The acquisition of Magnetic Resonance Imaging (MRI) is inherently slow. Inspired by recent advances in deep learning, we propose a framework for reconstructing MRI images from undersampled data using a deep cascade of convolutional neural networks. We show, for Cartesian undersampling of 2D cardiac MR images, the proposed deep learning reconstruction method outperforms the state-of-the-art compressed sensing approaches, such as dictionary learning-based MRI (DLMRI) reconstruction, both in terms of reconstruction error, the perceptual quality and the reconstruction speed for 4-fold and 8-fold undersampling.
A convolutional neural network (CNN) is a model composed of multiple layers of learnable filters, which can be trained to extract discriminative features of the input useful for producing a desired output, such as image labels and segmentation maps. We hypothesise that CNNs can also be trained to exploit data redundancy through learned representations and hence reconstruct the undersampled images. In our case, the CNN takes in an undersampled image and directly produces the reconstruction.
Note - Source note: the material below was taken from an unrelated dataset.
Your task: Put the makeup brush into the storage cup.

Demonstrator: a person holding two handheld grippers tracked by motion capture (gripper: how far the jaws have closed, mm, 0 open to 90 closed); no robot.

To further improve the quality of reconstruction produced by CNN, we introduce a data consistency layer (DC), which ensures the data fidelity of the intermediate reconstruction. The DC layer replaces the k-space values of the CNN reconstruction with the acquired data, but only if the entry has been sampled originally. To map the images between the image domain and k-space, Discrete Fourier Transform is used.
We form a cascade of CNNs by interleaving the DC layer in between multiple instances of CNNs. The architecture of each CNN is inspired by state-of-the-art results in the field.1,2 Our final architecture is 30-layers deep as illustrated in Figure 1: we used 5 CNN’s of which each has 5 convolution filters, interleaved by 5 DC layers.
Experiment: We trained our CNN using fully sampled, short-axis cardiac cine MR scans from 10 volunteers.3 Each scan contains a single slice SSFP acquisition with 30 temporal frames, resolution of 256x256 pixels, FOV of 320x320 mm with slice thickness 10mm. The images were retrospectively undersampled respecting a linear frequency/phase encode structure, while the central 8 lines in k-space were always included.
The method was compared to DLMRI4, a state-of-the-art compressed sensing (CS) approach, using the above dataset with undersampling rate of 4-fold and 8-fold. We performed 2-fold cross validation to aggregate the mean and the standard deviation of pixel-wise mean squared error for all individual images. To test our hypothesis that the CNN approach achieves lower error, we used one-sided, paired Wilcoxon signed-rank test. We also compared their perceptual quality and the reconstruction speed.
While CS-based methods provide a mathematically rigorous specification for robust signal recovery, when the number of samples acquired is not sufficient, their reconstructions are not necessarily perceptually appealing. In contrast, we have empirically shown that CNN-based approaches can reconstruct images better than DLMRI for 4x and 8x undersampling. CNN modelling outperforms dictionary learning because it can directly model non-linear transformations and learn optimal features of data without specifying hard-constraints such as sparsity. While both DLMRI and CNN-based reconstruction suffered from the loss of some anatomical details, the latter is still useful if only near perfect reconstruction is needed for the subsequent analysis, such as tissue segmentation. Another advantage of CNN is that the images can be reconstructed extremely fast, potentially offering real-time applications.
For this work, we restricted our considerations for 2D static image reconstruction from Cartesian undersampling. In practice most MRI scanners implement advanced acquisition protocols, such as parallel acquisition or interpolating dynamic sequences. Our approach must be adapted to these, however, it is expected that the method will perform better, as the redundancy in their respective methods can also be exploited for the CNN reconstructions. Although CNNs can only learn local representations which should not affect global structure, it remains to be determined how the CNN approach operates when there is pathology or other more variable content.
1. Kaiming He et al., “Deep Residual Learning for Image Recognition,” Arxiv.Org, 7(3):171–180, 2015.
2. Karen Simonyan et al., “Very deep convolutional networks for large-scale image recognition,” ICLR, pages 1–14, 2015.
3. J. Caballero et al., “Dictionary Learning and Time Sparsity for Dynamic MR Data Reconstruction,” IEEE Transactions on Medical Imaging, vol. 33, no. 4, pp. 979–994, 2014.
4. S. Ravishankar et al., “MR Image Reconstruction From Highly Undersampled k-Space Data by Dictionary Learning,” IEEE Transactions on Medical Imaging, vol. 30, pp. 1028–1041, May 2011.